— EXERCISE INSTRUCTIONS —
Look through the data below for the line with "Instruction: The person" and the line with "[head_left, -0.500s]", then transcribe exactly from the first through the second, leaving out all pictures.

— COLLECTED MATERIAL —
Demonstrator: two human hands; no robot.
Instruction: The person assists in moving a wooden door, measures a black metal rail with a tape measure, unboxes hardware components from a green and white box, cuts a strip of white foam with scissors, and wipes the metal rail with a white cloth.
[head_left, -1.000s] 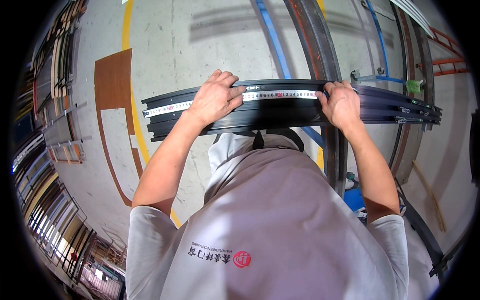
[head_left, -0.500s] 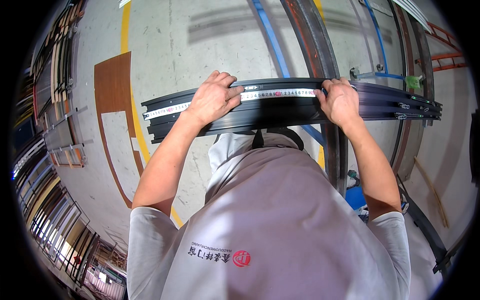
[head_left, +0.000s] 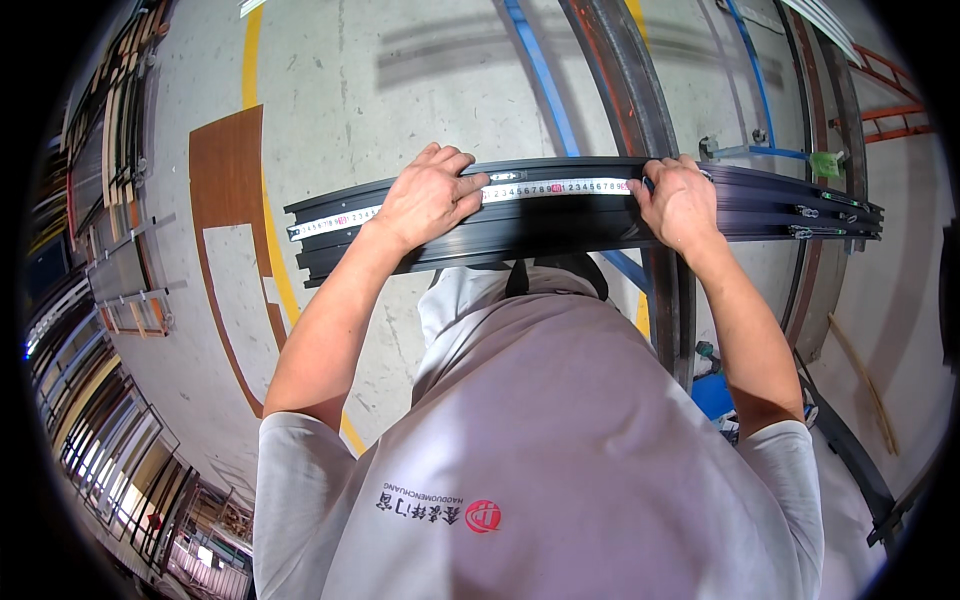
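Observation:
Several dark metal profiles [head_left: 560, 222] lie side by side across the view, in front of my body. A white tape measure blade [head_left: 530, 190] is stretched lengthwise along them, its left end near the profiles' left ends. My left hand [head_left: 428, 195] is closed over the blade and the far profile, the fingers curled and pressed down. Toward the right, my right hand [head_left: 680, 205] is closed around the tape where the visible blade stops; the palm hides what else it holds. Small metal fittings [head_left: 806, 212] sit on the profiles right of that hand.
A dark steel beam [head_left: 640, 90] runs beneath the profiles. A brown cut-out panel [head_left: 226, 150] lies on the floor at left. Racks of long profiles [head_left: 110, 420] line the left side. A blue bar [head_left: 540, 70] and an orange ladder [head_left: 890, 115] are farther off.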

— TASK RESPONSE —
Instruction: The person assists in moving a wooden door, measures a black metal rail with a tape measure, unboxes hardware components from a green and white box, cuts a strip of white foam with scissors, and wipes the metal rail with a white cloth.
[head_left, -1.000s] 
[head_left, -0.500s] 

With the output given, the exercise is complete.